━━━ Available data ━━━

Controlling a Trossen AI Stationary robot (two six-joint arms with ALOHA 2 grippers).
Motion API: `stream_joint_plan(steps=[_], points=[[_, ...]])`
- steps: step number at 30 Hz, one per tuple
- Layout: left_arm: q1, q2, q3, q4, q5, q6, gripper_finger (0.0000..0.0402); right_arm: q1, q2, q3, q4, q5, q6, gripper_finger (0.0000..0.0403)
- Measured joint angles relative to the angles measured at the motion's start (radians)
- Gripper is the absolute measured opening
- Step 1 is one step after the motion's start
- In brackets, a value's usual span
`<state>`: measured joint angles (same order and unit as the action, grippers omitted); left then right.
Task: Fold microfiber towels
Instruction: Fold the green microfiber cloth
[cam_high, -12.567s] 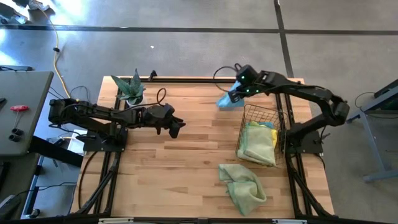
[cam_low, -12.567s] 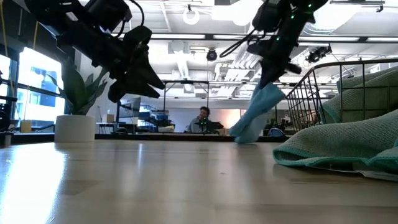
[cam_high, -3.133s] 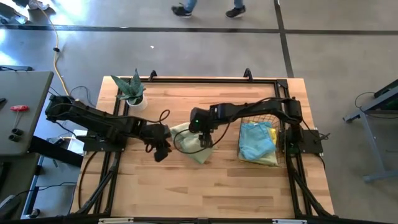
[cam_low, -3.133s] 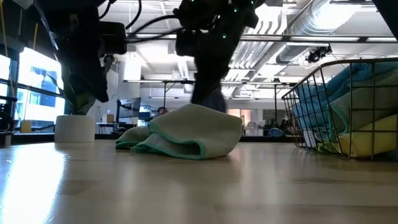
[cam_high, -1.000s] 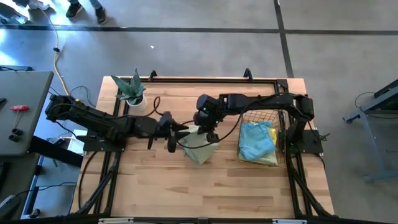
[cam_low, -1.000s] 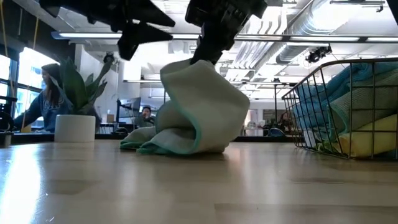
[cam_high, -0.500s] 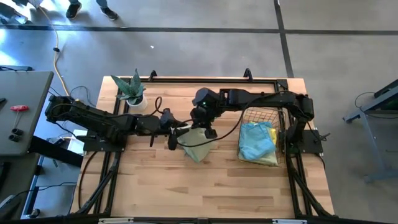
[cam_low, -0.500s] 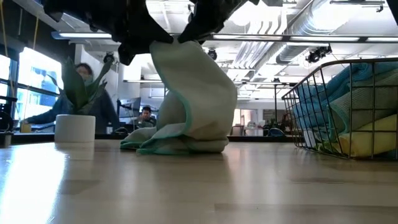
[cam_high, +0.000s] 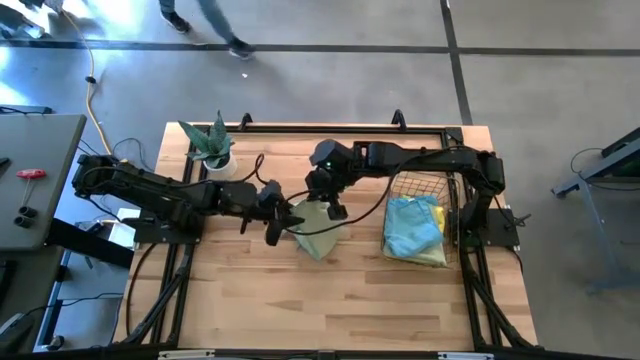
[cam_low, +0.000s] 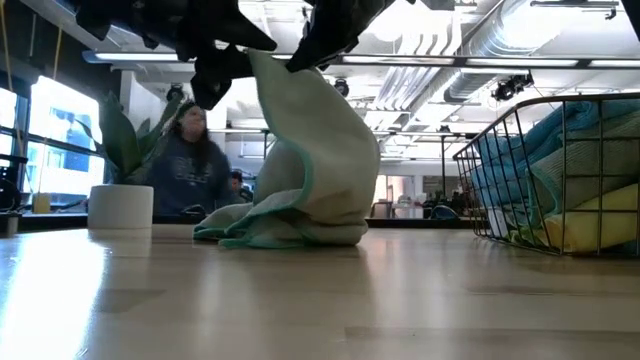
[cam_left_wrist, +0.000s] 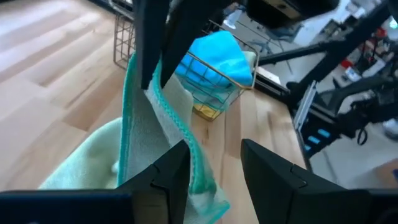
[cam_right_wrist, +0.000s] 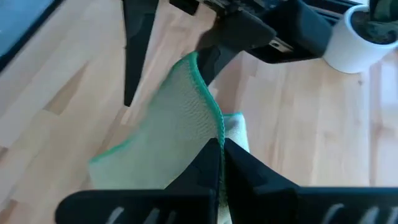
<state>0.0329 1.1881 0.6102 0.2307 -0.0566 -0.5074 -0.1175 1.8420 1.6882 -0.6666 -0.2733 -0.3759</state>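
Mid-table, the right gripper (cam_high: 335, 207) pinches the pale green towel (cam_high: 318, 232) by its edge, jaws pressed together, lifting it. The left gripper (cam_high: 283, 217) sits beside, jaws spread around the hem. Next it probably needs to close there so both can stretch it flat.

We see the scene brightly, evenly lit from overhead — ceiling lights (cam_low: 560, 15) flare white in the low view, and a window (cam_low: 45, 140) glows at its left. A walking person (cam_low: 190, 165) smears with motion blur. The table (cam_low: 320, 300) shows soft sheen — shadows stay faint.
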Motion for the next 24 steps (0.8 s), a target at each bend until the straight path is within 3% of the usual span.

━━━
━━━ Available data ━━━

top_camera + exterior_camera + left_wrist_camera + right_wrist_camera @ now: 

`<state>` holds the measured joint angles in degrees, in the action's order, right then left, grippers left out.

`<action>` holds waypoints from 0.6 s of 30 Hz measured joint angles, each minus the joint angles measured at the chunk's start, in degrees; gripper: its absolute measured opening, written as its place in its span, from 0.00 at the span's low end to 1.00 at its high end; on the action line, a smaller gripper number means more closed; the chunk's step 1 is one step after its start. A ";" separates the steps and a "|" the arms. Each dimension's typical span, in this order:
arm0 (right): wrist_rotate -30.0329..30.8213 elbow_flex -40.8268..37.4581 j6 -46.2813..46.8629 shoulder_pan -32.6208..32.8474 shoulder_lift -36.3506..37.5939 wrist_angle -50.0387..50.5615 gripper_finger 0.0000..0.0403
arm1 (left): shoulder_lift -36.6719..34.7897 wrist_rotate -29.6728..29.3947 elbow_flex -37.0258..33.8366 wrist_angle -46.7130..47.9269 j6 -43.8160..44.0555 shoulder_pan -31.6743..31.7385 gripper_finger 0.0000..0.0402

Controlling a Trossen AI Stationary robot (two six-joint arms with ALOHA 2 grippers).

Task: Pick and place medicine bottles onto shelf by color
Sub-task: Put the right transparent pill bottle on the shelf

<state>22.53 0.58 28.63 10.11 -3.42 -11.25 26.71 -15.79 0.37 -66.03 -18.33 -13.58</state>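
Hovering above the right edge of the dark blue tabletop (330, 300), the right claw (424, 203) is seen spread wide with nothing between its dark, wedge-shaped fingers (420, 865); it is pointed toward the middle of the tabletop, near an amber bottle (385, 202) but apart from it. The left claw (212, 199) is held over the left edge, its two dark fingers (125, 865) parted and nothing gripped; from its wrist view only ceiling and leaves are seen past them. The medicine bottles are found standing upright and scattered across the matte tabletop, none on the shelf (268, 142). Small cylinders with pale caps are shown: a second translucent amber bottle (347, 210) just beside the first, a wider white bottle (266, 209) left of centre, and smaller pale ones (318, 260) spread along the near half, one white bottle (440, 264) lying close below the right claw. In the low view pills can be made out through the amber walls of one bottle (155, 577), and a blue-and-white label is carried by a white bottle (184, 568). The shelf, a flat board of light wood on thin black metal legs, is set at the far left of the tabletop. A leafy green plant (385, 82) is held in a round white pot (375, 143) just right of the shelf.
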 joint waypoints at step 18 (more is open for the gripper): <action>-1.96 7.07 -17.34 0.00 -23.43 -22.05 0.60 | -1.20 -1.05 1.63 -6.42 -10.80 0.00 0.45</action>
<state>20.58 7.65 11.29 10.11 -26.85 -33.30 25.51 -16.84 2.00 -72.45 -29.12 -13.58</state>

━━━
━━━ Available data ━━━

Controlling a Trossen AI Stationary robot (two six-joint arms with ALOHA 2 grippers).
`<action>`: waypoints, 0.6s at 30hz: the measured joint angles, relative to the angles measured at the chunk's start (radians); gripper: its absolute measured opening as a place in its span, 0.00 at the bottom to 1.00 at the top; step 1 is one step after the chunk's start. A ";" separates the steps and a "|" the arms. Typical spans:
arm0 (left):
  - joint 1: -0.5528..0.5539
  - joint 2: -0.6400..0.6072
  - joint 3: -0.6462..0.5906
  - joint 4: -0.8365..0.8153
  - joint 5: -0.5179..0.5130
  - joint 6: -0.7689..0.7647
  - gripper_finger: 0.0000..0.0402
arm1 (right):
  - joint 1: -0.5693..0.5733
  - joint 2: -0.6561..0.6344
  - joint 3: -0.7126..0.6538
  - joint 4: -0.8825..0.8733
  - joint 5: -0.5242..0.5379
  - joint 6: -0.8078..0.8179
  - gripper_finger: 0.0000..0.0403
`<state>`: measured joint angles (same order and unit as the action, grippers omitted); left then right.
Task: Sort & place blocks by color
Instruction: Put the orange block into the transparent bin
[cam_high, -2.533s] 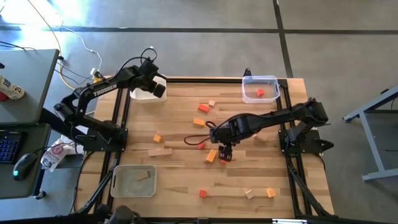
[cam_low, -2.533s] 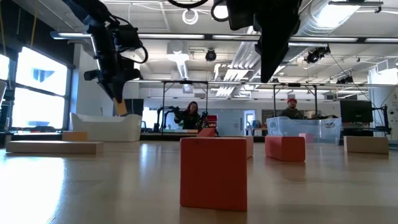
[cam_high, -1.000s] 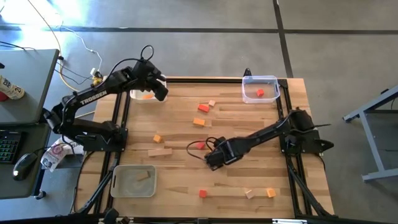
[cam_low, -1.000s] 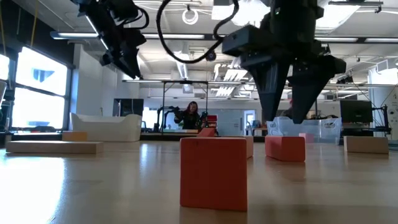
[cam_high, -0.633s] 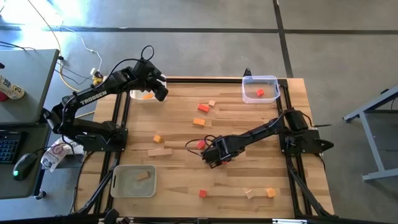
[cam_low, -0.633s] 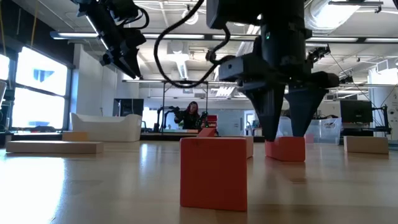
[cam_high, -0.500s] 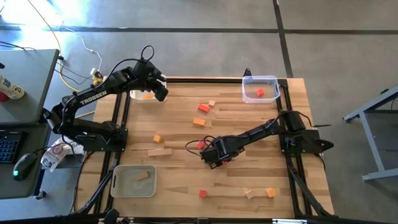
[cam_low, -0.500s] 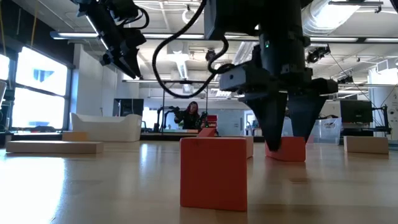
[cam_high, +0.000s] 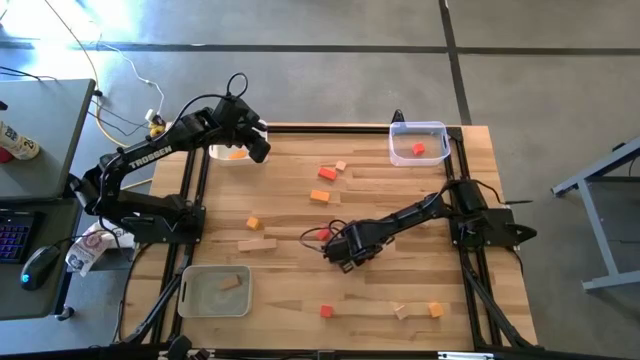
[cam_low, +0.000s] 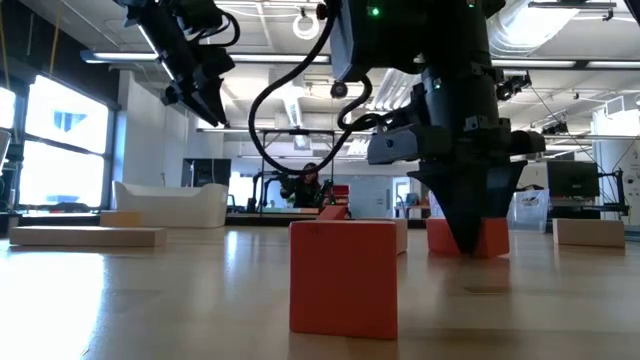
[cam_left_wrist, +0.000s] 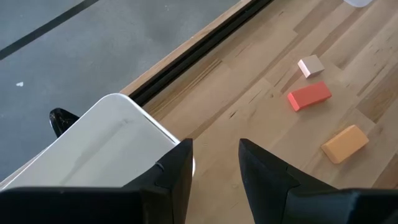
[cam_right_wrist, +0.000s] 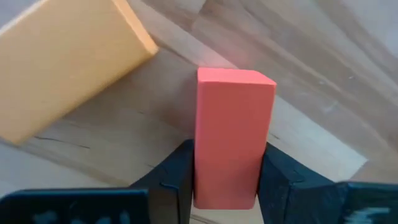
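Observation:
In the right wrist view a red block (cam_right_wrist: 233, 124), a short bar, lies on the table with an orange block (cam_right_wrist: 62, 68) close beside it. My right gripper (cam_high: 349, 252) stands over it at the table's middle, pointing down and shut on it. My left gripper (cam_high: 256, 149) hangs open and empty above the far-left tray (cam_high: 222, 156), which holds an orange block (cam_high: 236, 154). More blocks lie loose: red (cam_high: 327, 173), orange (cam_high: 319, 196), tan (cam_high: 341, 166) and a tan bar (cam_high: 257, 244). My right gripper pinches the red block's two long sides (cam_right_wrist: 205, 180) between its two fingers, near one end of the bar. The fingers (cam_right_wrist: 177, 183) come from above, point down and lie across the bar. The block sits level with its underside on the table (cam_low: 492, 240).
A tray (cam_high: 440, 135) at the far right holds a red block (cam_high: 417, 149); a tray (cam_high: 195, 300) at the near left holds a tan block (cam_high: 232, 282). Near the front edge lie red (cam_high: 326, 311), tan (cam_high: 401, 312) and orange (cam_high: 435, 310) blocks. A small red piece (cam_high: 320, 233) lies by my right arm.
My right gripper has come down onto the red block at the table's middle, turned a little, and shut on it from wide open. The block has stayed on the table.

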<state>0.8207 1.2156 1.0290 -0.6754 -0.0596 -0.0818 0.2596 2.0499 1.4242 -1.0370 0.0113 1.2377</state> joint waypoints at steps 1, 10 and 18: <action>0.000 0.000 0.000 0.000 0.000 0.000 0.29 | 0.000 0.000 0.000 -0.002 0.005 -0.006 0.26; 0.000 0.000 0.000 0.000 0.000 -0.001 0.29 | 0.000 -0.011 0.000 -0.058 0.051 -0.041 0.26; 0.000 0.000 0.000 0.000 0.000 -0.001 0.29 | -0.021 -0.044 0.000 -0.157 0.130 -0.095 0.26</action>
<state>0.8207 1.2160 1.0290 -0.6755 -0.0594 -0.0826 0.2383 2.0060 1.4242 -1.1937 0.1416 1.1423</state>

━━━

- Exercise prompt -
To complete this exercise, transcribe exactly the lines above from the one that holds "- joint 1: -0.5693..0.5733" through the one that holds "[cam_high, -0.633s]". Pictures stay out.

- Written response -
  - joint 1: -0.5693..0.5733
  - joint 2: -0.6561..0.6344
  - joint 3: -0.7126..0.6538
  - joint 4: -0.8825..0.8733
  - joint 5: -0.5242..0.5379
  - joint 6: -0.8078..0.8179
  - gripper_finger: 0.0000..0.0403
`<state>`: measured joint angles (same order and unit as the action, grippers omitted); left then right.
Task: Sort & place blocks by color
Instruction: Put the orange block into the transparent bin
[cam_high, -2.533s] 
[cam_low, -2.533s] 
[cam_high, -1.000s] 
[cam_low, -1.000s] 
[cam_high, -0.633s] 

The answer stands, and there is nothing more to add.